§ **TASK TO COMPLETE**
Set down only these lines, exactly: the line containing "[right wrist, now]" and all lines through the end of the data below. Omit pictures.

──────

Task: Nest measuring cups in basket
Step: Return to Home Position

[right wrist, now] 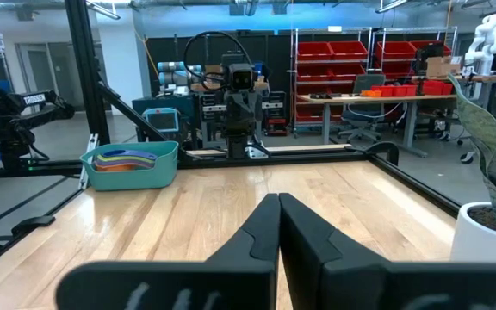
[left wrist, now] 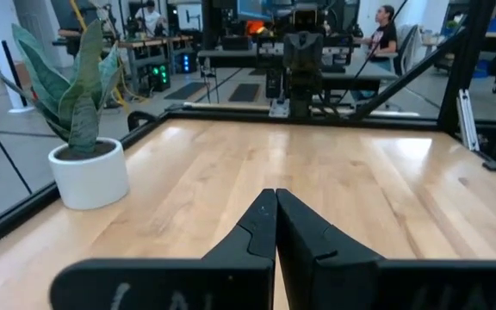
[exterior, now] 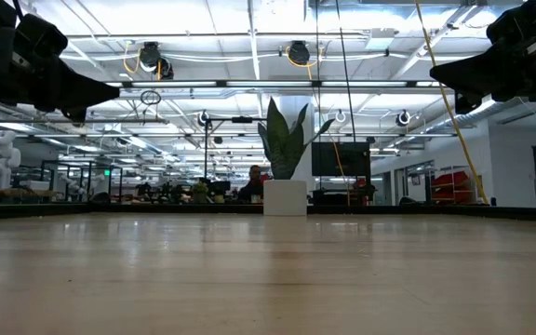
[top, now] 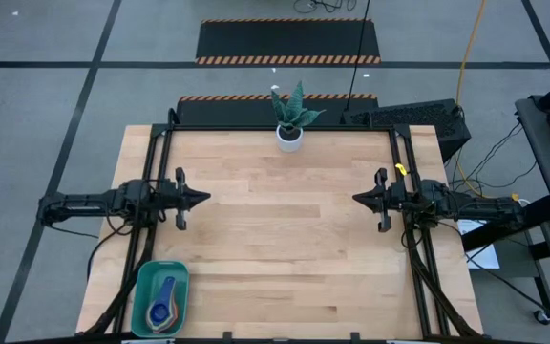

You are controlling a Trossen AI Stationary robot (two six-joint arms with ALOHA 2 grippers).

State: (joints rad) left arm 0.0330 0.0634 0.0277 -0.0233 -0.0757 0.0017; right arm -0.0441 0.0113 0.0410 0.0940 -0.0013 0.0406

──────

§ **ANSWER TO THE PROBLEM**
[right wrist, now] 
[left wrist, now] 
[exterior, now] 
[top, now] 

You are controlling a Trossen AI Stationary robot (two six-joint arms with ALOHA 2 grippers).

State: (joints rad) left arm 0.0330 0.0634 0.0277 -0.0233 -0.0757 0.0017; right arm -0.0441 0.0113 0.0410 0.0940 -0.0013 0.0406

This answer requires no additional content.